Saturday, April 23, 2011

The Cassandra complex

I hate being right all the time.  If you ride city streets for long enough you get a fatal sense of predestination, where you anticipate the worst occuring yet feel helpless to prevent it.  Riding to work in yet another grey, rainy morning of this dreary April, I watched a car blithely rolling into the intersection a few dozen yards in front of me.  I knew he was looking to make a left turn, since he angled the front end of his car in my path and I could only see the back of his head as he peered intently to his right, looking for an opening to fit into.  As I slowed down considerably, I could see a steady stream of cars in the oncoming lane, giving him no quarter; I also knew that the light a couple of blocks behind me had probably changed from red to green by now, loosing traffic that would soon be upon me.  Upon us.

He was halfway into the intersection, blocking my way, but I couldn't swing around him because I knew he might accelerate at any time.  I was trapped.  I knew this would happen.  And I knew there wasn't a goddamned thing I could do about it.

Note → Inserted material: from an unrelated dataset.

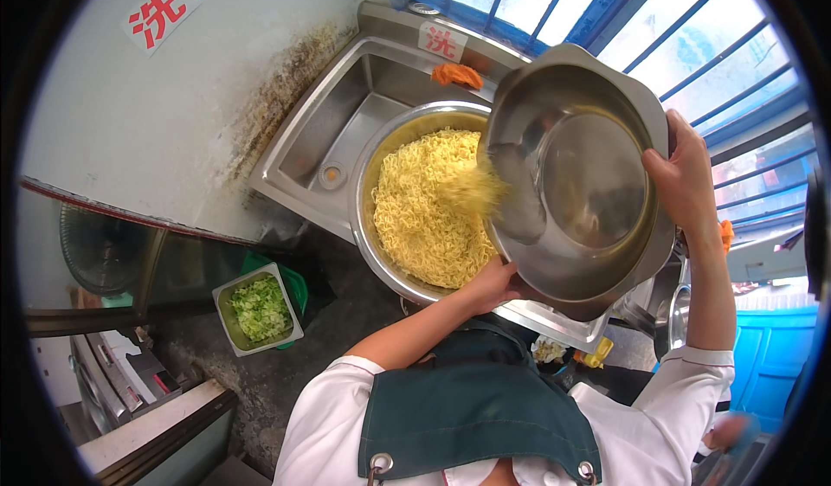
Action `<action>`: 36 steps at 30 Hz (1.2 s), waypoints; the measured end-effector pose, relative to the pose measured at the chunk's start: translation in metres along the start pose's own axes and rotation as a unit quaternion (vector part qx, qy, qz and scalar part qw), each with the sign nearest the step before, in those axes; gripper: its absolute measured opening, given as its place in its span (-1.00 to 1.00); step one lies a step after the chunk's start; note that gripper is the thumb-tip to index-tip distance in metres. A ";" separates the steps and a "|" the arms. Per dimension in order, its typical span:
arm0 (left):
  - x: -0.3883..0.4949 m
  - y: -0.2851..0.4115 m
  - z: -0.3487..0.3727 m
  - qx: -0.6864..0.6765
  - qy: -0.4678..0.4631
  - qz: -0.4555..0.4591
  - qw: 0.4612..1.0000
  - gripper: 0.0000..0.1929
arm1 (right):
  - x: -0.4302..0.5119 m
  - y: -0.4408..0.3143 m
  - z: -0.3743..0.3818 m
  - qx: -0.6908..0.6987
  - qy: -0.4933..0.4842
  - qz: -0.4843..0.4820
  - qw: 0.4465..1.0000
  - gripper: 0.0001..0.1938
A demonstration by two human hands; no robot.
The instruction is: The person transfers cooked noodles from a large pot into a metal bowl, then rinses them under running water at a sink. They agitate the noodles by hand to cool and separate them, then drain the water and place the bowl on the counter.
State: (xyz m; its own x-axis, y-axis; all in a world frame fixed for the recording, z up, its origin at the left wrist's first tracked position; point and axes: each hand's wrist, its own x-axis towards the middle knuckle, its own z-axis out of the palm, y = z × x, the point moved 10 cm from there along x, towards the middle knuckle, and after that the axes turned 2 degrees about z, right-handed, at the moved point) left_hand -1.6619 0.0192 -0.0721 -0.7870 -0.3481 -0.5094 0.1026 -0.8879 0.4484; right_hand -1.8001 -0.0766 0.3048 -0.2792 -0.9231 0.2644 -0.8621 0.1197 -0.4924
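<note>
Both of my hands grip a large stainless steel basin [594,181] that is tipped over to the left. My right hand [685,171] holds its right rim, thumb on the inner side. At the lower left rim is my left hand [496,285], its fingers partly hidden by the basin. A blurred clump of yellow noodles [477,190] drops from the tilted lip. Below it, a wide round steel bowl [365,220] holds a heap of curly yellow noodles [432,213]. The tipped basin covers the bowl's right side.
Under the bowl runs a stainless steel sink [318,129] with a drain [332,175]. An orange cloth [457,76] lies on its back edge. Low on the left stands a metal container [221,304] of chopped greens [261,309]. A barred window [552,5] is behind the sink.
</note>
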 end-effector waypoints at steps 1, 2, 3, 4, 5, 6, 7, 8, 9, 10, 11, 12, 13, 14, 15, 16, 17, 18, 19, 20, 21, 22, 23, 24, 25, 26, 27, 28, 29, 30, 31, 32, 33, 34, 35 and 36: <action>0.003 0.005 0.014 -0.045 -0.043 0.017 0.998 -0.64 | -0.002 -0.012 -0.001 -0.010 0.010 -0.012 1.000 -0.80; 0.005 0.009 0.022 -0.058 -0.060 0.035 0.996 -0.60 | -0.004 -0.021 -0.002 -0.013 0.019 -0.022 0.999 -0.80; 0.008 0.009 0.023 -0.052 -0.043 0.034 0.997 -0.59 | -0.007 -0.033 -0.004 -0.010 0.027 -0.046 0.999 -0.80; 0.010 0.010 0.027 -0.063 -0.042 0.035 0.997 -0.59 | -0.008 -0.035 -0.004 -0.028 0.027 -0.029 0.999 -0.81; 0.011 0.009 0.028 -0.070 -0.032 0.026 0.997 -0.58 | -0.009 -0.039 -0.005 -0.040 0.027 -0.026 0.998 -0.81; 0.012 0.009 0.033 -0.060 -0.044 0.026 0.997 -0.58 | -0.010 -0.043 -0.008 -0.048 0.030 -0.027 0.998 -0.81; 0.012 0.007 0.035 -0.046 -0.046 0.016 0.998 -0.57 | -0.012 -0.045 -0.011 -0.047 0.027 -0.022 0.998 -0.81; 0.011 0.004 0.033 -0.026 -0.034 0.002 0.999 -0.57 | -0.013 -0.046 -0.015 -0.041 0.026 -0.021 0.999 -0.82; 0.010 0.010 0.030 -0.032 -0.017 0.029 0.999 -0.57 | -0.015 -0.047 -0.018 -0.029 0.020 -0.022 0.999 -0.82; 0.007 0.015 0.022 -0.032 0.012 0.052 0.998 -0.57 | -0.018 -0.045 -0.026 -0.041 0.016 -0.009 0.999 -0.74; 0.006 0.020 0.020 -0.050 0.016 0.081 0.995 -0.57 | -0.024 -0.044 -0.037 0.006 0.038 -0.014 0.999 -0.70; 0.000 0.036 0.016 0.003 0.006 0.149 0.989 -0.59 | -0.030 -0.041 -0.046 0.053 0.061 -0.018 0.997 -0.66; -0.005 0.046 0.001 0.006 0.071 0.200 0.977 -0.58 | -0.034 -0.034 -0.056 0.103 0.089 -0.017 0.991 -0.62; -0.008 0.056 -0.005 0.037 0.093 0.235 0.967 -0.59 | -0.036 -0.020 -0.065 0.092 0.134 0.021 0.986 -0.54; -0.010 0.059 -0.012 0.037 0.127 0.254 0.958 -0.59 | -0.034 -0.021 -0.057 0.072 0.108 -0.020 0.991 -0.56; -0.004 0.051 -0.007 0.040 0.101 0.214 0.971 -0.59 | -0.030 -0.016 -0.052 0.060 0.103 -0.029 0.993 -0.58; 0.003 0.038 -0.002 0.022 0.085 0.153 0.984 -0.60 | -0.026 -0.007 -0.049 0.050 0.099 -0.016 0.994 -0.60; 0.006 0.027 0.005 0.008 0.067 0.112 0.991 -0.60 | -0.022 -0.001 -0.039 0.021 0.043 -0.006 0.999 -0.66; 0.007 0.010 0.006 0.108 0.069 0.024 0.991 -0.61 | -0.020 0.008 -0.034 -0.012 0.016 0.024 1.000 -0.71; 0.006 0.006 0.015 0.127 0.051 0.032 0.990 -0.61 | -0.022 0.012 -0.038 -0.028 0.010 0.033 0.999 -0.70; 0.002 0.002 0.021 0.140 0.047 0.038 0.988 -0.61 | -0.026 0.015 -0.043 -0.042 0.003 0.048 0.998 -0.69; 0.000 0.003 0.018 0.143 0.068 0.033 0.987 -0.64 | -0.035 0.011 -0.054 0.011 0.028 0.033 0.999 -0.67; -0.007 0.027 0.017 0.177 0.105 0.142 0.968 -0.65 | -0.047 0.007 -0.066 0.070 0.053 0.016 0.996 -0.65; -0.016 0.049 0.015 0.208 0.130 0.231 0.942 -0.66 | -0.061 0.005 -0.081 0.085 0.081 0.009 0.993 -0.58; -0.026 0.066 0.014 0.237 0.164 0.294 0.912 -0.65 | -0.076 0.008 -0.092 0.120 0.130 0.013 0.984 -0.51; -0.030 0.073 0.010 0.233 0.170 0.302 0.909 -0.74 | -0.080 0.009 -0.097 0.114 0.142 0.000 0.983 -0.49; -0.042 0.090 0.017 0.234 0.172 0.395 0.872 -0.73 | -0.086 0.019 -0.103 0.113 0.166 0.027 0.979 -0.46; -0.029 0.076 0.013 0.231 0.162 0.294 0.913 -0.71 | -0.083 0.020 -0.095 0.091 0.126 0.008 0.988 -0.46; -0.021 0.058 0.014 0.217 0.145 0.204 0.944 -0.70 | -0.077 0.031 -0.091 0.074 0.100 0.023 0.992 -0.46; -0.016 0.048 0.026 0.220 0.093 0.166 0.957 -0.69 | -0.072 0.038 -0.084 0.060 0.084 0.010 0.995 -0.52; -0.014 0.040 0.038 0.215 0.047 0.147 0.964 -0.69 | -0.065 0.050 -0.080 0.060 0.046 0.025 0.997 -0.57; -0.012 0.023 0.038 0.240 0.068 0.088 0.964 -0.71 | -0.068 0.079 -0.082 0.057 0.040 0.123 0.990 -0.59; -0.012 0.018 0.054 0.182 0.029 0.115 0.976 -0.73 | -0.073 0.101 -0.086 0.067 0.033 0.184 0.980 -0.61; -0.010 0.020 0.059 0.176 0.018 0.131 0.975 -0.74 | -0.081 0.114 -0.095 0.088 0.054 0.193 0.976 -0.61; -0.007 0.012 0.061 0.181 0.013 0.100 0.978 -0.76 | -0.096 0.127 -0.104 0.108 0.075 0.207 0.969 -0.62; -0.004 0.021 0.063 0.187 0.016 0.138 0.972 -0.77 | -0.112 0.144 -0.108 0.157 0.092 0.236 0.955 -0.62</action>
State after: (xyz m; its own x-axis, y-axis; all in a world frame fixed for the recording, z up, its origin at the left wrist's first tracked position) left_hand -1.6948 0.0207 -0.0142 -0.7412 -0.5716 -0.3520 0.0729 -0.5898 0.8042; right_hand -1.9386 0.0837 0.2934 -0.6989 -0.7109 0.0787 -0.4609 0.3635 -0.8096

So I slowed to a stop, standing on my pedals about ten feet from him, from his car in my path, from the back of his head which never turned to me.  Until I barked, "WHAT are you DOING, MAN?!"  I must have sounded like I was yelling at him from his back seat, because I saw his face then - finally - as he snapped his head around, showing me his eyes opened wide like a startled cat.  The worst was what happened next, though: he raised his hand from his steering wheel and waved me on, in magnanimity.  I took personal offense and held my trackstand and wagged my head, urging him to complete his turn or get out of my way.  Which he did, after a few more absurd seconds of us screaming at each other in the falling rain, finally reversing his car back behind the crosswalk.  I thanked him loudly in a sarcastic voice two notches above propriety, and rode on my way.

As I made my way to work, I seriously considered becoming one of those militant commuters, who mount a nightclub's worth of strobe lights to their handlebars and sport day-glo safety vests in the daytime, but then I realized that the problem wasn't just that he didn't see me.  No, the problem was that he didn't look for me.  I'm sure he probably looked to see if there were any cars coming towards him when he pulled out into the street, but he didn't look for any cyclists in the road.  He didn't see me coming right at him.  All the flashing lights in the world wouldn't matter if I'm permanently in the driver's blind spot.



So what do we do as cyclists?  How can we make them see the dancing bear?  The short answer is, we can't.  But we can anticipate that they won't see us, and hopefully avoid the worst case scenario even as it looms up before us.  And we can pray that they may someday start to look.